What would Jesus do on a Saturday night?
If the sky is the limit, what do you reach for?
That question tore my mind apart. More appropriately, I tore my own mind apart trying to answer it.
I can’t quite be sure when it was, but at some point in my life I had a breakthrough. I realized that essentially I had never come across something I couldn’t learn very easily and naturally. Things just seemed to ‘click’.
For much longer than I can remember (I can only remember about 2 years back), I had teachers and people around me who said that I could do “x” if only I applied myself. I would be sitting in a math class and make some kind of abstract and generally absurd argument based on a really extended concept of logic and my teacher would say, “You should major in math when you get to college. You could really go places with it. But first you have to learn how to do your homework.”

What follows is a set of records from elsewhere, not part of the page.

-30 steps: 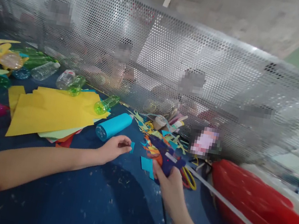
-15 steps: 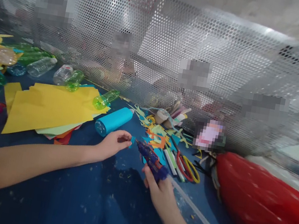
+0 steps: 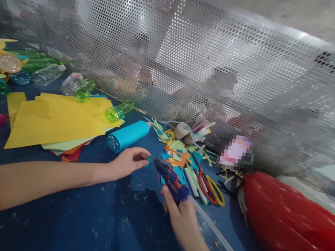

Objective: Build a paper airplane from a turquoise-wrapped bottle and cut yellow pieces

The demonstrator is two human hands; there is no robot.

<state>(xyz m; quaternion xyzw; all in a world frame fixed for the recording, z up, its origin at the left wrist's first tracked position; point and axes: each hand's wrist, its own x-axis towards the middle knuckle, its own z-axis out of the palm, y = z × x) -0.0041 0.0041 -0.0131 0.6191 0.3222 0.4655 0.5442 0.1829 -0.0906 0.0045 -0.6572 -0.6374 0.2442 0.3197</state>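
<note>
My right hand (image 3: 183, 210) is wrapped round the handle of a dark blue hot glue gun (image 3: 171, 180), and a long clear glue stick (image 3: 227, 244) trails out of its rear end. The nozzle points left at a small blue piece (image 3: 149, 161), pinched between thumb and fingers of my left hand (image 3: 128, 163). Whether the nozzle touches that piece I cannot tell. Just behind my left hand a plastic bottle wrapped in blue paper (image 3: 129, 136) lies on its side on the dark blue table (image 3: 72, 221).
Yellow paper sheets (image 3: 61, 119) and a green bottle (image 3: 120, 111) lie to the left. Several more bottles sit farther back. Paper scraps (image 3: 179, 151), scissors (image 3: 216, 190), a phone (image 3: 236, 150) and a red bag (image 3: 292, 225) are to the right. A perforated metal screen (image 3: 183, 54) stands behind, with people beyond it.
The view has shifted very slightly. Both hands, the glue gun and the small blue piece keep nearly the same places.
</note>
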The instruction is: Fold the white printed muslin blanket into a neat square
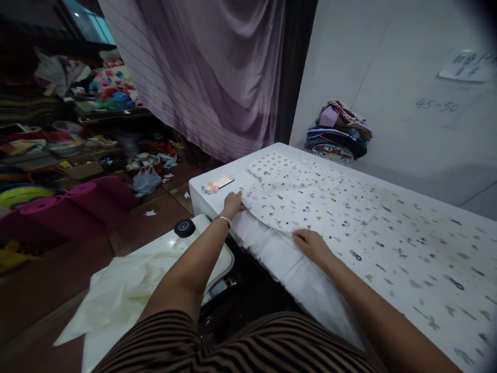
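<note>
Along the white table (240, 179), printed fabric (330, 202), lengthwise left-to-right

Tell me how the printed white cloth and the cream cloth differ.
The printed white cloth bears small scattered motifs; the cream cloth looks plain. The printed white cloth lies mostly flat over the long white table, while the cream cloth lies rumpled on the smaller white table, one corner past its edge. The left hand and right hand hold the printed white cloth's edge; neither holds the cream cloth. Both are pale.
</note>
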The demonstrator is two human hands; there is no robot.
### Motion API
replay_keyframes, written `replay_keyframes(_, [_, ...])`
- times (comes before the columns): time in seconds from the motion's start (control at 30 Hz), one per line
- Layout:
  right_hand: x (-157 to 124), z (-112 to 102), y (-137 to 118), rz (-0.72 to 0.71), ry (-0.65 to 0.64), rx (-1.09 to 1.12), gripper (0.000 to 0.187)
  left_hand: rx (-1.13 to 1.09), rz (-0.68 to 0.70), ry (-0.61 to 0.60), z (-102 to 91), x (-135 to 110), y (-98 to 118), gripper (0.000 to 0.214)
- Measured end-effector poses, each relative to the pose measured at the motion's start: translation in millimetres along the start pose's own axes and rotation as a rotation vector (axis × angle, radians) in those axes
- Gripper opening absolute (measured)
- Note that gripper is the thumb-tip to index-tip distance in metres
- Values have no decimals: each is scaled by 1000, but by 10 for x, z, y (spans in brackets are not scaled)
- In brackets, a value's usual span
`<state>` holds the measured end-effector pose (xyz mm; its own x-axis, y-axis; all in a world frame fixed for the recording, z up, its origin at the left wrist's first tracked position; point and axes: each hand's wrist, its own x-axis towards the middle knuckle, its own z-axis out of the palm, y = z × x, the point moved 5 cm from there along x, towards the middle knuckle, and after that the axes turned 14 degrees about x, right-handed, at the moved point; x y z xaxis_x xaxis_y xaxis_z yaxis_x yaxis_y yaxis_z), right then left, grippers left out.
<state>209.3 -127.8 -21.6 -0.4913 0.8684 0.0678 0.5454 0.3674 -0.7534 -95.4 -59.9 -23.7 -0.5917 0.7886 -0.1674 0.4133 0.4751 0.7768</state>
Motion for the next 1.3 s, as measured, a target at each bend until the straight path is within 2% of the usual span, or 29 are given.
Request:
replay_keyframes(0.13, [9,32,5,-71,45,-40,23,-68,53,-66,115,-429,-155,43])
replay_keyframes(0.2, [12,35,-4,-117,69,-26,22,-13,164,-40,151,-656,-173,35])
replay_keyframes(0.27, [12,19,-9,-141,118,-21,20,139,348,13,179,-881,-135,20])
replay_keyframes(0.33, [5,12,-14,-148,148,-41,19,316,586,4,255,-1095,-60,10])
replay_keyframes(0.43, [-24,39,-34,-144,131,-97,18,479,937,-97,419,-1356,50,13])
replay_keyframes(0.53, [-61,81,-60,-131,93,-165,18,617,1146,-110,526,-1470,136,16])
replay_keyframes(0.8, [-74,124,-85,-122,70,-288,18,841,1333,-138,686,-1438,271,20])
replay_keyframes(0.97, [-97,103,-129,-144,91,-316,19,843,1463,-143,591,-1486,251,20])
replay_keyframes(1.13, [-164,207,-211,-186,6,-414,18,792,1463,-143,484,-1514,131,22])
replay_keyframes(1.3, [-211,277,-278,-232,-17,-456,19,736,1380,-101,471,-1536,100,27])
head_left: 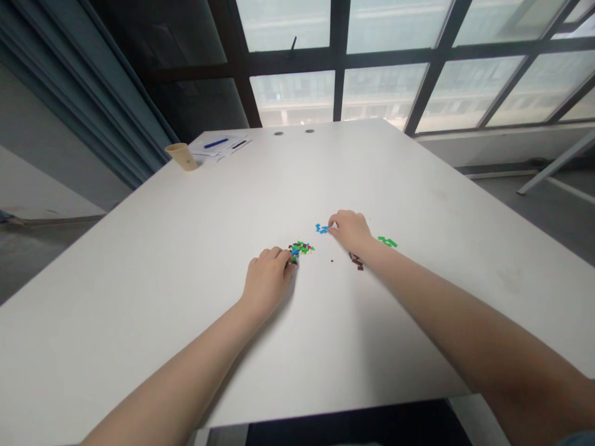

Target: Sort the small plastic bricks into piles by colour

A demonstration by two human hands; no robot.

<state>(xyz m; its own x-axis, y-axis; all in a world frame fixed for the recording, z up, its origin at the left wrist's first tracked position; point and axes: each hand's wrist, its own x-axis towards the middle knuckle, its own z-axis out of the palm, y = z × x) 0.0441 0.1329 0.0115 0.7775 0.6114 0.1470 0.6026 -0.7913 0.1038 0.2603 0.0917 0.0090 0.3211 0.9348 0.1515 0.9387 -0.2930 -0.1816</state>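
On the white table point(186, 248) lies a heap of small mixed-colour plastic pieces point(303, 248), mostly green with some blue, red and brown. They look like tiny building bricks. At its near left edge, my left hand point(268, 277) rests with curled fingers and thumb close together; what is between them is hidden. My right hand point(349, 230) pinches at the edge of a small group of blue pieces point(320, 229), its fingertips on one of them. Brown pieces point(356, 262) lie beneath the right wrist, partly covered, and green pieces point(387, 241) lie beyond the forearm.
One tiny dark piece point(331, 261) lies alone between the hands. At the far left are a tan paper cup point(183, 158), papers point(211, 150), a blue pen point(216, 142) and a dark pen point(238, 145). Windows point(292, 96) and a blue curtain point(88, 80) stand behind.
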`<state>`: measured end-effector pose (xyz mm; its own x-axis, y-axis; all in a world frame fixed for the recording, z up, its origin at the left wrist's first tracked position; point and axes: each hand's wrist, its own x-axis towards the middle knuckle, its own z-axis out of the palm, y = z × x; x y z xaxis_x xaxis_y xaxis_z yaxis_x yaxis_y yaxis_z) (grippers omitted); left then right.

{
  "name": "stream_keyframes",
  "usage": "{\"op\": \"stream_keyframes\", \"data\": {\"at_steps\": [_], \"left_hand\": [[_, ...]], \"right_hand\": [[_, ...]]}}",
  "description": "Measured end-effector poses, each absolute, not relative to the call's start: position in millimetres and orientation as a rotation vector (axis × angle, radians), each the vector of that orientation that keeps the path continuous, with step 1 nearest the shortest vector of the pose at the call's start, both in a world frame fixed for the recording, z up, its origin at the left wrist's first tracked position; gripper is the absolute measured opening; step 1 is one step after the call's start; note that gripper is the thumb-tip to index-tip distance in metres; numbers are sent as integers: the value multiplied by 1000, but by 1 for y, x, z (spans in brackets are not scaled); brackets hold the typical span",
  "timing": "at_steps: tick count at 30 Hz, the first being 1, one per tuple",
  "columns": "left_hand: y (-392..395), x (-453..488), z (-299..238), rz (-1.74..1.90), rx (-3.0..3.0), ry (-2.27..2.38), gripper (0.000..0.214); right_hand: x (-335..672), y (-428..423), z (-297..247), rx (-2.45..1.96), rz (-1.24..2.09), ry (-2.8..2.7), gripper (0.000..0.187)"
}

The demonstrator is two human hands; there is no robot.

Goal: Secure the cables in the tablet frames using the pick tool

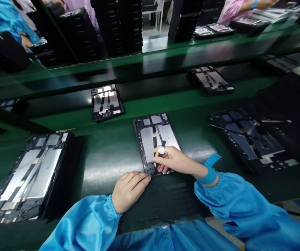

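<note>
An opened tablet [146,139] lies in front of me, its silver battery plates, dark ribbon cables and black frame showing. My right hand [175,159] is closed round a slim black pen-like tool [163,143], whose lower end points down at the tablet's near edge; its exact tip is hard to make out. A white cover [161,150] sits on one finger of that hand, and a blue strap [209,176] circles the wrist. Palm down, my left hand [129,191] rests by the tablet's near left corner, fingers stretched out and holding nothing.
A stack of opened tablets [32,174] stands at left. On the right, another tablet [251,136] lies near metal tweezers [276,121]. Further tablets [105,101] sit along the green line behind. Beyond a raised rail [165,66] are tall black stacks [115,26] and other people's arms.
</note>
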<state>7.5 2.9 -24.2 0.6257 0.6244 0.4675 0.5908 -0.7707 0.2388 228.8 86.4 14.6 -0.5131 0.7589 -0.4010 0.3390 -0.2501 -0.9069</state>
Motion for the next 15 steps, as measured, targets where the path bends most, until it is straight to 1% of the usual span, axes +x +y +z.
{"op": "stream_keyframes", "data": {"at_steps": [11,15], "left_hand": [[3,7,-24,817,2776,1053,20],[3,8,-23,819,2772,1048,20]], "right_hand": [[228,84,10,-1316,1798,-1643,24],[229,83,10,-1309,1784,-1647,24]]}}
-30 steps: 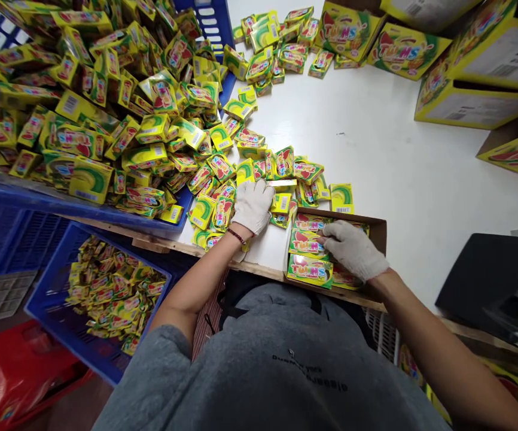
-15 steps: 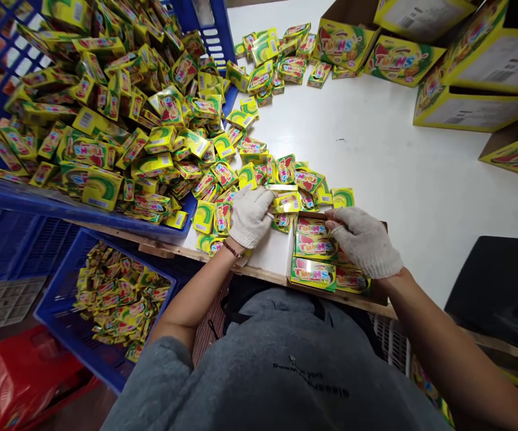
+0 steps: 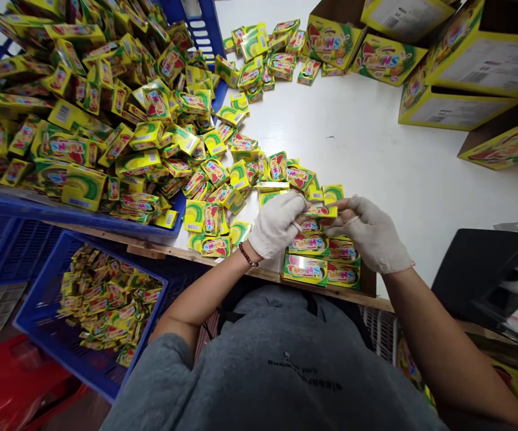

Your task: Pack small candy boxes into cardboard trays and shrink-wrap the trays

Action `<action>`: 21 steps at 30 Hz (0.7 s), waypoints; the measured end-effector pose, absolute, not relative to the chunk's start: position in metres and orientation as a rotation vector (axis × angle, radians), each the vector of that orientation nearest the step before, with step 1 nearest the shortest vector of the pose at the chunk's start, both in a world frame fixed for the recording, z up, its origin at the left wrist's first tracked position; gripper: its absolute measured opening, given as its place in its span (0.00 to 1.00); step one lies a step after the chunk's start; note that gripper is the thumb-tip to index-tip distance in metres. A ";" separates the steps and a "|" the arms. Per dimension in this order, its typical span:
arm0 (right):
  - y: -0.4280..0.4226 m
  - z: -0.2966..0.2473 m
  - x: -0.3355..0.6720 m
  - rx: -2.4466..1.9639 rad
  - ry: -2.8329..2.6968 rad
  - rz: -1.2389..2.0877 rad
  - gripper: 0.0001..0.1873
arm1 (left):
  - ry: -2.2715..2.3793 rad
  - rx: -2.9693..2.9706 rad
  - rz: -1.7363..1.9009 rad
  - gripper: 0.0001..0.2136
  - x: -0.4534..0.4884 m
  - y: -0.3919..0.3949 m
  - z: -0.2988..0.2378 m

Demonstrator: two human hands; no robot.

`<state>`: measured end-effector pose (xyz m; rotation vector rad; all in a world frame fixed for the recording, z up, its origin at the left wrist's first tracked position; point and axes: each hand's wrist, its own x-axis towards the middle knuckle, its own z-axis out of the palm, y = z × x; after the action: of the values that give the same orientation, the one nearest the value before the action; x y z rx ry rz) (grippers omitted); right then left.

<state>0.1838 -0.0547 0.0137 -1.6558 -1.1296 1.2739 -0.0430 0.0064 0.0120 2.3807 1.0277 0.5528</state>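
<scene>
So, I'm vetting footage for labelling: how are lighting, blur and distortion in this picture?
Head view: pale sheen on the white tabletop, darker below its edge; head view: the red stool looks softer than the packed boxes; head view: cartons at upper right look stretched, likely lens distortion.

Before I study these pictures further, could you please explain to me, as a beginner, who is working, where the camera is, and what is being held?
No machine works here: these are a person's own gloved hands. The camera is worn on the head and looks forward and down, so the grey shirt shows below. Between them, the left hand and right hand hold a small yellow-green box above an open carton containing similar boxes. On the white table lie loose small boxes; larger TWINS cartons stand further back, and a blue crate at left is heaped with boxes.
</scene>
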 end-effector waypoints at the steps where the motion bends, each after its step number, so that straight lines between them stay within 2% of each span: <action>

But I don’t want to go anywhere with math. The only stuff I cared to make up in math was completely abstract, and almost certainly impossible to apply to the real world. It was useless.
I heard the same thing in my history classes and in my science classes and in my English classes. But I didn’t really want to do any of those things. I wanted my life to matter. More than that, I wanted it to matter in a real and visible way. But at the same time I wanted it in a strangely invisible way.
So what do you do when you can do anything?
Let’s say, purely hypothetically, that you can do anything through Christ who strengthens you (Philippians 4:13). What do you do with that kind of power? If God has your back, you can reach the sky. But what will you do when you get there?
This is perhaps an overly simplistic attitude, but perhaps if you can reach as high as you want, then maybe you’re reaching the wrong direction.
Right before Philippians 4:13 is Philippians 4, 11 and 12. A real shock. Anyway, in those verses, Paul says that he’s not talking about gifts he has received because he needs more. He says God has taught him to be content whether in need or with plenty. Whether starving or feasting, God has shown him the secret of contentment.
So Paul is saying he can do all things through Christ whether he is at the top of the world, or whether he can’t even reach the top of his own head.
Accomplishment, wealth, and prosperity were not his goal.
So what was Paul reaching for?
People.
If you can’t reach any higher, try reaching right next to you instead.
Keep it real, folks.
LoPez
If the sky was the limit, I would reach for the flowers.
If the ceiling was gone, I would reach for a friend.
When the ballasts are cut, and the weights are withdrawn,
I’ll do anything but fly towards the end.